My grandfather founded Powers & Sons Construction in 1967. Over the next 50 years, our family home building company grew to become a leading construction firm spanning commercial, industrial and institutional businesses. It has taken hard work from three generations of our family, and it hasn’t always been easy.
Worthwhile endeavors are rarely easy. It’s a lesson we’re learning again this year at the Indiana Statehouse, as advocates push to pass a law protecting Hoosiers from bias crimes. We’re one of just five states that haven’t stood up against hate by adding criminal penalties for offenses motivated by bias against personal characteristics like race, religion, sexual orientation and gender identity.
Enough is enough. We have to stop turning a blind eye to the violence, vandalism and other crimes inspired by intolerance. We have to recognize economic reality, that thriving communities offer a diverse workforce. Indiana should welcome all, by being open to people and employers who want to contribute to our state.
Companies want to invest in growing regions, where they can recruit (and retain) the best employees. Even though we’ve added a Chicago location to our headquarters in Gary and offices in Indianapolis, we’re Hoosiers first. And we know Indiana can’t afford to stay stuck in the past, turning away talented people and new businesses by tolerating bigotry.
We want our home state to lead the way in protecting its citizens — our employees — from hatred and discrimination, while building a stronger economy.
And if our elected officials won’t lead, then it’s our duty as citizens to show them the way.
Gov. Eric Holcomb has taken a strong stand for bias crimes legislation, but many in the General Assembly are hesitating. The speaker of the Indiana House has asked the Senate to act first; in the Senate, two good bills (Senate Bills 12 and 75) have been pushed aside, waiting for a hearing.
The next two weeks are crucial. Without committee action moving one of these bills to a vote of the full Senate, our opportunity may slip away. Recent polling says 74 percent of Hoosiers support the passage of a hate crimes law. If you’re reading this and are among that 74 percent, it’s time to take action.
The Indiana Forward campaign has been created to help Hoosiers show their support for a comprehensive bias crimes law. Take 30 seconds to sign up at www.IndianaForward.org, and pass the link along to friends, family and co-workers. It will be the most meaningful minute you spend today.

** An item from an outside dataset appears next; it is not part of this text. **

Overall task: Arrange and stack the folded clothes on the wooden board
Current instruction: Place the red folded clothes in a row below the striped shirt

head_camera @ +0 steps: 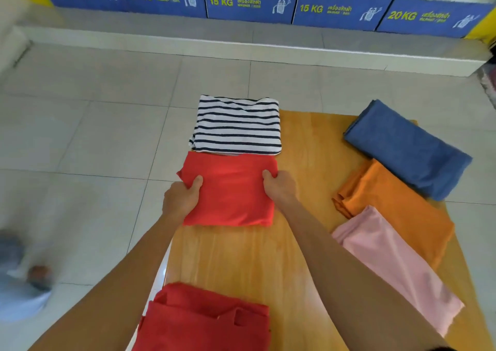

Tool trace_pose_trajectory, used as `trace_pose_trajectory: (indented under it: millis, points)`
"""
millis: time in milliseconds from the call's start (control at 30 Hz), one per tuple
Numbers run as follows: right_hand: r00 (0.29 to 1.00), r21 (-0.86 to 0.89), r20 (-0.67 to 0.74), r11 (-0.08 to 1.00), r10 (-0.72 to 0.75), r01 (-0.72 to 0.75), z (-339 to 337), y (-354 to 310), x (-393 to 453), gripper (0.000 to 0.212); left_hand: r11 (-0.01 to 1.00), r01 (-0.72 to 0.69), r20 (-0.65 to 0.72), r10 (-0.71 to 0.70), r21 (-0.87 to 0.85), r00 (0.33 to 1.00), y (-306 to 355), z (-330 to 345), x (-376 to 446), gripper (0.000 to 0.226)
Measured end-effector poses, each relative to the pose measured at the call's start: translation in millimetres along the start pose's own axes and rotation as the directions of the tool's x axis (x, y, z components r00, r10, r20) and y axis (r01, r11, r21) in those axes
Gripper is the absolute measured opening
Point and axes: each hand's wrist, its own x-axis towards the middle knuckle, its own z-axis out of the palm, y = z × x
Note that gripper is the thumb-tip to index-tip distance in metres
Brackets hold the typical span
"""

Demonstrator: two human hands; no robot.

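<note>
Red folded shirt (230, 189) is gripped at both side edges, so the job looks to be somewhere in the middle, not close to finished. Going left to right: the left hand (182, 197) is clamped on the shirt's left edge, thumb on top and the other fingers tucked underneath, and the right hand (280, 187) is clenched on the right edge the same way. Whether the shirt is resting flat or lifted a touch can't be told from this angle. It sits on the left part of the wooden board (303, 178), its far edge touching or just overlapping the striped shirt (237, 125), which hangs a bit past the board's far edge.

Nothing is really stacked yet, as far as can be seen. A second red piece (204, 321) is lying at the near edge, well apart from the first. Over on the right, an orange cloth (397, 208) is overlapped by a pink cloth (394, 259) and by a blue cloth (408, 149), fanned out rather than piled.

The held shirt is roughly square, maybe slightly longer running away from the person, edges lined up with the board. Next it'd probably be set onto the striped one, but that's only a guess.
</note>
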Motion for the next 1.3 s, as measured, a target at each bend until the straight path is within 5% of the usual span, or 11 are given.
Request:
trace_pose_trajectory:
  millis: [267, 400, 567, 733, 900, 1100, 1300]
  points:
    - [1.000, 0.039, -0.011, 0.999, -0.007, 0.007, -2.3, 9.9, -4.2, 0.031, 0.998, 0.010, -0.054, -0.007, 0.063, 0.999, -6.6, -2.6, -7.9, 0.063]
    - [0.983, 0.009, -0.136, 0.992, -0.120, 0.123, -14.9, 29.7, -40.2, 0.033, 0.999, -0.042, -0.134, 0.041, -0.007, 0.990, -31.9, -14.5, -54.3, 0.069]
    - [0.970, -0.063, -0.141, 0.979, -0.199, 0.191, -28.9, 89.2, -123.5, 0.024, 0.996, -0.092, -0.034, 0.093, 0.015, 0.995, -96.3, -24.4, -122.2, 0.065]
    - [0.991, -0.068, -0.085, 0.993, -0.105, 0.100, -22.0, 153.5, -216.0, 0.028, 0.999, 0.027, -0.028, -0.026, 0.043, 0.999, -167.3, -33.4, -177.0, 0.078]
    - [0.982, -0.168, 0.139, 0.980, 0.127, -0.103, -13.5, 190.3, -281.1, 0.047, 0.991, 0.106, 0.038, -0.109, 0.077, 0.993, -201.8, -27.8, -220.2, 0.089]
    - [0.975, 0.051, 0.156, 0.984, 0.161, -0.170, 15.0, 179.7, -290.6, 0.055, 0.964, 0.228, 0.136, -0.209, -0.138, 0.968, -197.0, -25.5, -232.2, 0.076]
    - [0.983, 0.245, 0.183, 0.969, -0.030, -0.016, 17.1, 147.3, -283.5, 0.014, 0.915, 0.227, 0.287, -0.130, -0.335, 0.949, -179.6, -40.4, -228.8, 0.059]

If you’re active in the business community, take another moment to sign up with Indiana Competes, at www.IndyChamber.com/advocacy/bias-crimes. It’s a coalition led by our friends at the Indy Chamber making the economic case for action on bias crimes, that hate isn’t just wrong for Indiana — it’s bad for business. This is an issue where our consciences and our desire for commerce come together.
We know that Northwest Indiana has more than its share of challenges, along with communities across the state. We’re builders, and so I’m optimistic that there’s no problem facing Indiana too big for Hoosiers to fix — but we have to start by protecting our neighbors and keeping our doors open to new opportunities. We must stop denying justice and damaging our own economy by refusing to act against bias crimes.